**INSTRUCTIONS FOR THE TASK:**
Among the records below, count the lines where "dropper" occurs, and report that total alone.

**RAW DATA:**
------
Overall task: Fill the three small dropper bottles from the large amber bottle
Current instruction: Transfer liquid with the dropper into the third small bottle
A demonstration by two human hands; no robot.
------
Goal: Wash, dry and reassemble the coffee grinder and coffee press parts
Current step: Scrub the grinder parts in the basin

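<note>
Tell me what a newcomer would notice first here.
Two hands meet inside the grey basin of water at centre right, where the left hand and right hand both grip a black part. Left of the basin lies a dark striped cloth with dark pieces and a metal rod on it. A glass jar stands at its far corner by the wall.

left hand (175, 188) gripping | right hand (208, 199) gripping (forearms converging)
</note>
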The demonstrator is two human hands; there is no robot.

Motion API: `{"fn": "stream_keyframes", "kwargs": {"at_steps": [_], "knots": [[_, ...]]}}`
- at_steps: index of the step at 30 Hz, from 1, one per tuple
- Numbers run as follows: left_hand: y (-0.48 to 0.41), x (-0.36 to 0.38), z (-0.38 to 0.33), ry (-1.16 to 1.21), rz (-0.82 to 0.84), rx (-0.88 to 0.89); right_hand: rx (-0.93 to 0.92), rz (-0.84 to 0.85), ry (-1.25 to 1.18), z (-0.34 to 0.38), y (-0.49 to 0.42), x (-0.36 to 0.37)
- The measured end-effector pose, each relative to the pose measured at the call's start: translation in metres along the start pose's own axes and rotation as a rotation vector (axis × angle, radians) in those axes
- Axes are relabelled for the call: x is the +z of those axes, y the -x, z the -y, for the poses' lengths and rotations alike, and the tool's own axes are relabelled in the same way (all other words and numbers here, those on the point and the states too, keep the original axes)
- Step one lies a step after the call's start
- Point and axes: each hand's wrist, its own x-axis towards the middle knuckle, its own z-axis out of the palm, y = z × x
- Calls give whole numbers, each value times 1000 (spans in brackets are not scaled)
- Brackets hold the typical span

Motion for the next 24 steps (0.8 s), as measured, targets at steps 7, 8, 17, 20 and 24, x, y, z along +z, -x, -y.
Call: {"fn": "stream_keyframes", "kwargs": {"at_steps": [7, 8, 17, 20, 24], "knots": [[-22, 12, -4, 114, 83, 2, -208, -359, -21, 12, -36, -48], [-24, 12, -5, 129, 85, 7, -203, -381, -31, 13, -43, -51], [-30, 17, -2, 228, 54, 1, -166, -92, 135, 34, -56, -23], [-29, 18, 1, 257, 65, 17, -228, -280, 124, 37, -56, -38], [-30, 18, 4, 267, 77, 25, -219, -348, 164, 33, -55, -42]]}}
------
**RESULT OF THIS TASK:**
2